15 de abril de 2015 | 14h46

Eurico Miranda ficou furioso porque o “Extra”, editado no Rio, fez reportagem na qual falava em dificuldades financeiras do Vasco. O dirigente contestou a informação, garantiu que não há problema algum de dinheiro e que as contas estão em dia. Até aí, tudo bem, interessante que o cartola tenha vindo a público para dar esclarecimentos. Se forem verdadeiros ou não, o tempo – e eventualmente funcionários – dirá. E vida que segue.

Há um porém, como sempre há em quase tudo na vida. Na ênfase em defender a administração que retomou no final de 2014, cometeu dois deslizes. O primeiro foi falar sempre em primeira pessoa, coisas do gêner, “Eu não tenho problema financeiro”, “Eu não devo nada”, “Eu não preciso falar disso para a imprensa” e assim por diante.

Quer dizer, incorporou o Vasco como coisa dele, ou como se fosse ele a instituição. Não se trata de figura de linguagem, mas uma reação, uma transferência que um psicólogo pode definir com mais propriedade. Enfim, quero dizer o seguinte: o Vasco não é de Eurico. A instituição estará sempre acima de quem ocupar o poder, seja por quanto for. Qualquer cartola passa, o clube fica. E isso não se discute.

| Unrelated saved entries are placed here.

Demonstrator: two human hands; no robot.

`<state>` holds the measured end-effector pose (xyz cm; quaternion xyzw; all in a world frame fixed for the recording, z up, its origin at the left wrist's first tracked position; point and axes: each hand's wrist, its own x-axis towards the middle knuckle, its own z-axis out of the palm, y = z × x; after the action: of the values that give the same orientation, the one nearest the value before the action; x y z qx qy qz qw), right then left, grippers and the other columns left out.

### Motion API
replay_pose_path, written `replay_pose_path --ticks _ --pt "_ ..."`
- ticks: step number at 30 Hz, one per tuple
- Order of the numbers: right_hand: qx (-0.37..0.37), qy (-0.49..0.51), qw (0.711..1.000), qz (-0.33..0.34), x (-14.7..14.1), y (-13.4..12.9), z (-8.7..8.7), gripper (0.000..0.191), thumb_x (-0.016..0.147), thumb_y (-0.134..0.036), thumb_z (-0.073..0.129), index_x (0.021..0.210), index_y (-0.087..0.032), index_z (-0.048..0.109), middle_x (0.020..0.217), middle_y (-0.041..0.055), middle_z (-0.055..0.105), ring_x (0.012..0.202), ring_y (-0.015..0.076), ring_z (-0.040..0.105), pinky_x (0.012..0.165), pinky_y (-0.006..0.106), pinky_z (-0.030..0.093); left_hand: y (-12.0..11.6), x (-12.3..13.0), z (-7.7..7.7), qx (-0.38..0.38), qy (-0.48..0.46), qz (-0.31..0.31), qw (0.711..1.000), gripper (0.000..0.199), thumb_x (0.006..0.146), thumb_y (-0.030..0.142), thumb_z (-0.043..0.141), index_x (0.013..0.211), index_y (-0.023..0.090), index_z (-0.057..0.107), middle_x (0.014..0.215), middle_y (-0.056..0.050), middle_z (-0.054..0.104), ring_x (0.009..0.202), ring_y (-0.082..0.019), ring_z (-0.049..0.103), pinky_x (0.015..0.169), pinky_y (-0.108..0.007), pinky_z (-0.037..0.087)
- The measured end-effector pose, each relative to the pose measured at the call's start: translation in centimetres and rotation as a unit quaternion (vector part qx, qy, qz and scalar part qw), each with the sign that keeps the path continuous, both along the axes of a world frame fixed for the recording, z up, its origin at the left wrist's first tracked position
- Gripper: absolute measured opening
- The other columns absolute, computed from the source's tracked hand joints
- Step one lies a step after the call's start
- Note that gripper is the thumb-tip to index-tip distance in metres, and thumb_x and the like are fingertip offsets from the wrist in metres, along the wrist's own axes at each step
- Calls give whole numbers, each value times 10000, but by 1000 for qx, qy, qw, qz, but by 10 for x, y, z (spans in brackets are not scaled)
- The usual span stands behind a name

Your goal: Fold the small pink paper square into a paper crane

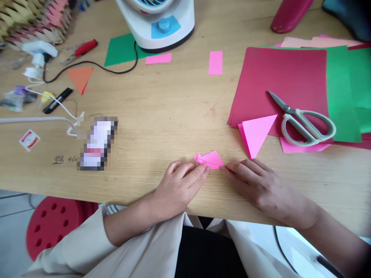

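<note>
Touching the small folded pink paper in the lower centre of the head view are both hands. The left hand is partly open, fingers bent and close together, with fingertips at the paper's lower left edge. The right hand is partly curled, with fingertips at the paper's right corner. Whether either hand pinches or only presses cannot be determined. The paper lies near the front edge of the wooden table.

Right of centre, a larger folded pink paper overlaps the red sheets. Scissors rest on the stack at right, blades pointing to the upper left; green sheets extend beside the red. Two pink rectangles, one lying flat and one upright in the frame, are noted at upper centre, near a white appliance.

At left: a pixelated phone, an orange folded paper, a black marker-like item and a red-handled tool. A red stool stands at lower left.
</note>
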<state>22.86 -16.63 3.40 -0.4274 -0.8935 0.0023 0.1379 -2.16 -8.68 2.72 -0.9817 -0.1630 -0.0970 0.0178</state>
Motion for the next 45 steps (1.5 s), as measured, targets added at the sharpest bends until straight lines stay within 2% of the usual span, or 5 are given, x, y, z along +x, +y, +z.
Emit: replay_pose_path --ticks 13,21,28,35,45 --pt "-19 37 999 -11 5 -3 -6 270 936 -40 476 1145 -4 643 1049 194 653 868 256 541 761 423 518 0 -6 2 -3 -2 1 1000 346 966 147 530 1303 121 603 1309 -71 668 1064 -198 576 891 -377 415" --pt "-35 98 994 -16 -9 -6 -11 284 951 -68 458 1174 -43 633 1075 177 639 876 247 531 751 414 496 14 0 3 -2 38 5 999 463 970 393 559 1356 138 555 1394 -78 604 1112 -248 560 955 -413 440" --pt "-82 138 987 -24 -18 -4 -9 286 955 -78 452 1158 -117 650 1031 129 647 893 229 576 755 400 498 27 5 2 -32 30 -48 998 447 980 380 541 1343 119 547 1358 -102 611 1181 -251 513 1046 -431 412" --pt "-75 189 966 -158 -4 -2 -8 294 966 -104 510 1247 -138 587 1099 132 626 970 226 607 841 387 529 31 5 2 -59 2 -54 997 391 975 386 549 1290 157 573 1337 -102 627 1159 -255 531 1017 -445 452" --pt "-64 79 994 -48 4 16 -1 272 976 -82 454 1154 -110 658 1060 144 626 911 225 592 787 385 534 48 15 -4 -117 -56 -76 989 277 957 329 583 1159 143 619 1242 -95 679 1115 -231 562 982 -409 495"
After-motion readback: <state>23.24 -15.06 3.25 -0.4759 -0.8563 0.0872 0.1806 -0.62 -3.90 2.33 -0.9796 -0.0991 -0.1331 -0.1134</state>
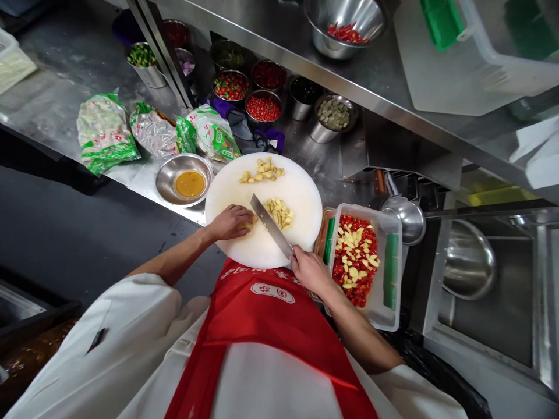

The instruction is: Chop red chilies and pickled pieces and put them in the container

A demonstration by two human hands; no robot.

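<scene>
On the round white cutting board [227,180], my right hand [311,270] is closed round the handle of a kitchen knife [274,228]. Its wide blade points away and to the left. My left hand [233,223] rests at the board's left side, fingers curled down on a piece of ginger [250,226] that is mostly hidden beneath them. A pile of sliced ginger [279,213] lies just beyond the blade. Farther up the board are several unsliced ginger pieces [263,170].
A clear plastic tub [395,273] of red chillies and ginger slices stands right of the board. A steel bowl [163,185] with amber liquid sits left, near bagged produce [107,131]. Steel cups [323,132] of ingredients line the back under a shelf [279,55].
</scene>
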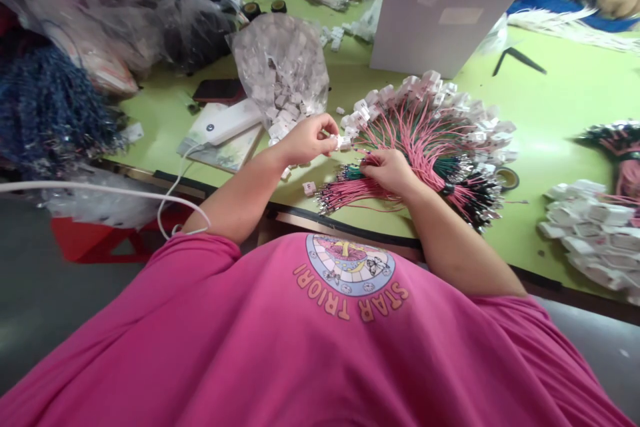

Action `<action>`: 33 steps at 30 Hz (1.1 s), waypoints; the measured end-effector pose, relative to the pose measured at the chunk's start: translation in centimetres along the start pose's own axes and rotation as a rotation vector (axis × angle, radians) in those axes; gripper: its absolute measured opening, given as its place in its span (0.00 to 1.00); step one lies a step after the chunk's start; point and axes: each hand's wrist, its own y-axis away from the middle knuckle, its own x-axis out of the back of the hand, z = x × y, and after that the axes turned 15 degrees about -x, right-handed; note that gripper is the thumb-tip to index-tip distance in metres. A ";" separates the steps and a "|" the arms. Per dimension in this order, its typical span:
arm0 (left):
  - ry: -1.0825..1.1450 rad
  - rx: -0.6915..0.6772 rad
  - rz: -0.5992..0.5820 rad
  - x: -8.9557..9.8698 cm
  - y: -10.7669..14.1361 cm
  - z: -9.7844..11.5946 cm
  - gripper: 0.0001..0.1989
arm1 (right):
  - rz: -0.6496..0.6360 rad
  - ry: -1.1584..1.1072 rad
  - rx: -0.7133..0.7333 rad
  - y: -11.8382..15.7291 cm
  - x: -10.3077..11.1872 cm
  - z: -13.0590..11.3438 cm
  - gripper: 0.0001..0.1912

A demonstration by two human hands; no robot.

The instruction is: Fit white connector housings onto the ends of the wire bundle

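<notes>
Over the green table, my left hand (311, 137) pinches a small white plastic connector housing (343, 142) between thumb and fingertips. Just right of it, my right hand (389, 170) is closed around the end of a thin wire, partly hidden by the fingers. Below and beside that hand lies a bundle of pink wires (345, 197) with metal terminals at their tips. Behind it fans out a large bunch of pink and green wires (420, 140), many ending in white connector housings (430, 87). A loose connector housing (309, 188) sits near the table's front edge.
A clear plastic bag (280, 53) of white housings stands behind my left hand. Left of it are a white device (235, 121) with a cable, a booklet (220, 153) and a phone (219, 91). A grey box (440, 13) stands behind; another wire bundle (595, 233) lies right. Other people's hands work across the table.
</notes>
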 end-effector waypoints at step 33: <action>0.480 0.048 -0.030 -6.1 -0.5 -3.0 0.17 | 0.151 -0.181 -0.066 0.1 -0.9 0.1 0.10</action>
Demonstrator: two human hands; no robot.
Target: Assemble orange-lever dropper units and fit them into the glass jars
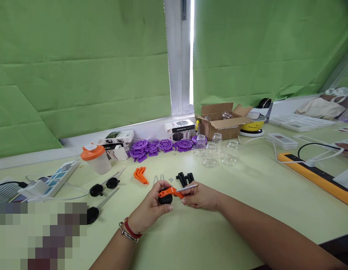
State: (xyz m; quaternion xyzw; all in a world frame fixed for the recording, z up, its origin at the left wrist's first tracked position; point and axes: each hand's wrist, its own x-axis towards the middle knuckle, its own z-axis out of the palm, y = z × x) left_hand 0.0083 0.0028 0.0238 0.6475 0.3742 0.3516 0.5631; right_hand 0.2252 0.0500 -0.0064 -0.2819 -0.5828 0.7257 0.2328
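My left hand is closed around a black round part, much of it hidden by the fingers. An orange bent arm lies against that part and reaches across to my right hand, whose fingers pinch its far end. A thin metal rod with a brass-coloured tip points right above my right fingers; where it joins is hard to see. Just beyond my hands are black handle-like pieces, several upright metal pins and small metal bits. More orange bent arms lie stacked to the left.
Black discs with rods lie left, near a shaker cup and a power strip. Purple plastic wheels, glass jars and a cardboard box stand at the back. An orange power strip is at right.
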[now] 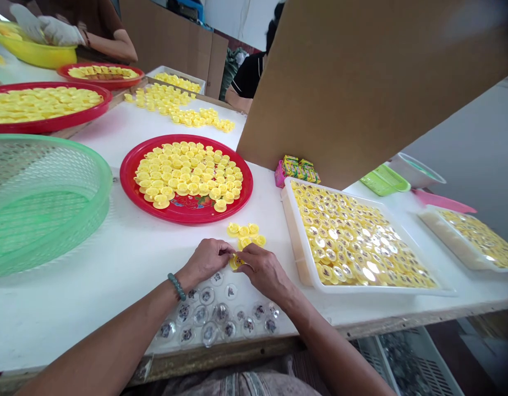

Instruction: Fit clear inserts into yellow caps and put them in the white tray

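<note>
Clear discs (pixel 220 313) with dark pictures lie scattered along the near edge of my white table (pixel 146 258). Just beyond, my left hand (pixel 208 258) and right hand (pixel 266 272) pinch 1 yellow piece (pixel 234 263) between them, fingers drawn narrow. Past it sit loose yellow cups (pixel 245 242); to the right, a full white tray (pixel 297 258). Farther off is a red tray (pixel 191 214) of more cups, then a co-worker's gloved hands (pixel 61 31) at a yellow basin (pixel 34 54).

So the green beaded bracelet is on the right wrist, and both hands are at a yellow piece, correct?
Wrong side: the head view shows the green beaded bracelet on the left wrist. The left hand and right hand are at a yellow piece.
</note>
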Tool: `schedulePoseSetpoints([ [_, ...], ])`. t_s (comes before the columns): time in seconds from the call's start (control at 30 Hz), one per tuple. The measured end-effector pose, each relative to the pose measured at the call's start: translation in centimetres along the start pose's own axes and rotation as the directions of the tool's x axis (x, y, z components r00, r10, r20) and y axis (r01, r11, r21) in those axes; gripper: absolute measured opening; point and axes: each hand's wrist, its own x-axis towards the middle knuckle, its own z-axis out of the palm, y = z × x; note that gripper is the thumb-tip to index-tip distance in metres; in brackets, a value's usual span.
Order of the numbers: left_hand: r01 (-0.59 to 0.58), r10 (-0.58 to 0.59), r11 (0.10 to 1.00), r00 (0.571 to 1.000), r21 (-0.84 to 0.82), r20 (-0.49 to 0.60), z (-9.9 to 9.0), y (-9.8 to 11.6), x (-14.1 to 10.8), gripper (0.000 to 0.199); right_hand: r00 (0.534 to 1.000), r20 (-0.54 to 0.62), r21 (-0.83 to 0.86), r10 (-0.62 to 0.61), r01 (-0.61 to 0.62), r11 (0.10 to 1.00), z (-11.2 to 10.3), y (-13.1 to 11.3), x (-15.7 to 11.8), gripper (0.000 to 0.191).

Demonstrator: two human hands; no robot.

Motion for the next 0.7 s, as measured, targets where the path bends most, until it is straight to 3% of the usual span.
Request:
schedulePoseSetpoints([
  [0.17,0.172,-0.157,0.972,0.982,-0.159,0.107,-0.3,0.4,-0.1,0.027,0.999,0.021,-0.009,-0.039,0.039,0.999,-0.1,0.3,0.5,0.009],
  [0.27,0.228,-0.192,0.945,0.967,-0.236,0.168,-0.3,0.9,-0.3,0.024,0.998,0.042,0.046,-0.040,0.038,0.998,-0.1,0.5,0.8,0.009],
  [0.4,0.277,-0.249,0.922,0.959,-0.271,0.133,0.3,1.0,0.0,0.026,0.995,0.084,0.076,-0.058,0.051,0.996,-0.2,0.7,1.1,0.006],
  [0.6,0.432,-0.371,0.838,0.899,-0.334,0.232,0.5,1.5,0.7,0.038,0.997,0.041,0.041,-0.068,0.066,0.997,-0.2,0.9,0.8,0.010],
  [0.7,0.430,-0.372,0.863,0.896,-0.266,0.242,0.3,1.6,0.6,0.039,0.998,0.016,0.020,-0.056,0.055,0.998,0.1,0.8,0.2,0.016],
])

Segunda derrapada, e séria. Eurico disse que não se interessa se algum jornal atrasa salários, não questiona os repórteres. Da mesma maneira, não deseja ser interpelado a respeito de assuntos internos do Vasco. Ledo engano.

Problemas de uma empresa jornalística afetam os funcionários e os leitores. E, bem ou mal, o público e o mercado são informados. Mas não se compara o interesse em torno da situação de um jornal com a de um clube, sobretudo se for popular como o Vasco. O que acontece com ele mexe com paixão de milhões de pessoas e, portanto, é notícia. Sempre será.

Problemas com dinheiro num time têm reflexo em campo. O clube pode perder jogadores importantes, pode enfrentar greves, o elenco treina mal e tenso. E isso se reflete nos resultados, como rebaixamento, por exemplo, mal que atingiu o Vasco em duas ocasiões.

É dever do dirigente ser transparente ao lidar com algo que não é dele, é bem comum, é de todos os que compartilham de idêntica paixão. Talvez aí esteja a chave da questão: Eurico mistura Vasco com a pessoa dele. Pode ser que o cidadão Eurico Miranda não tenha aperto nenhum do dinheiro; o que não significa que o mesmo valha para o Vasco.